These funds are urgently needed to bolster Arab countries that have supported the peace process, and that have counseled against an extreme response to the divisive and tragic events of recent months, including today. And I would like to offer our condolences for the deaths that occurred today, and also to call for restraint by both sides. Violence can not solve the problem in the Middle East. Our requests would also help defray security costs resulting from Israel's withdrawal from Lebanon.
This is a very critical juncture in the Middle East. It is vital that the parties have confidence that the path to peace is the right path for their own security and future.
Looking ahead, we can imagine developments in hot spots across the globe, from Korea and the Caucasus, to Africa and the Aegean, where our interests in stability might justify increased expenditures.
We have also learned over the past decade that first-class international peacekeeping forces are both in great demand and in short supply.

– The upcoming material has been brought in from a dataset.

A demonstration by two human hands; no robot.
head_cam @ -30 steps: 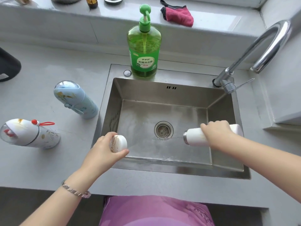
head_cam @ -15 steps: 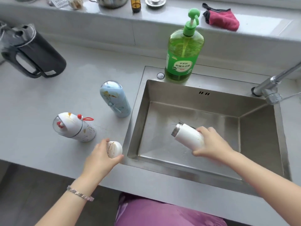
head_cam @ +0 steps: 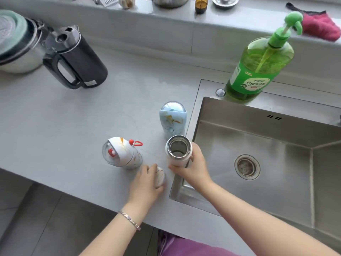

Experience warns us that, despite our diplomacy, wars will continue to erupt periodically around the globe. The cost in lives and treasure will be high, and the risks of wider conflict often present. Americans don't want to police the world -- or live in a lawless one. International peacekeeping gives us an option when a crisis breaks out between doing everything ourselves and doing nothing at all.
For almost eight years, the Clinton Administration has worked to reform UN peace operations, improve indigenous peacekeeping capabilities in Africa, and increase the availability of civilian police to complement the military in appropriate situations. The next Administration will have a chance to build on these initiatives, and I sure hope they will.
Our security will also be enhanced as the European Union succeeds in its goal of establishing a rapid reaction force. Today's EU Capabilities Commitment Conference is an important step toward a true strategic partnership between NATO and the EU.
Containing and ending strife is essential in our security. The same is true of halting the spread of HIV/AIDS.
Vice President Gore has properly identified AIDS as a danger to world security.
Whole societies are being robbed of twenty or even thirty percent of their people -- in what should be the most productive period of their lives. Millions of women, who provide the thread that holds the social fabric together, are in pain and at risk. Untold numbers of children are losing the parents they need to have a fair start in life.
I am proud that the Clinton Administration has made the fight against AIDS one of our highest foreign policy priorities. We backed that commitment with an investment of $315 million this year, and that should only be a down payment. Our contributions must rise because, worldwide, the number of those infected continues to climb.
This tide can only the turned through a global effort, marked by gutsy local leadership; energized by caring people everywhere; and backed generously by America and other donors. Our generation faces no greater challenge, and could bestow upon the future no more precious a gift, than to transform AIDS from a menace into a memory.
A third category for increased investment is democracy. America has a huge stake in seeing that freedom's tide remains a rising tide around the world.
Over the past quarter of a century, the number of countries with elected governments has more than doubled. But many transitions have stalled due to economic crisis, ethnic divisions, rising crime, or leaders whose commitment to democracy is more rhetorical than real.
When USAID is in the lead, we have used our resources to strengthen democratic institutions, including in four priority democracies: Colombia, Indonesia, Nigeria and Ukraine.
We have also cheered and championed what amounts to a democratic revolution in the Balkans. When President Clinton took office, this region was engulfed in war, with atrocities being committed daily.
Now, to the astonishment of skeptics, the region is at peace and democratic elections have been held in every country. But the stabilization of Southeast Europe remains a work in progress.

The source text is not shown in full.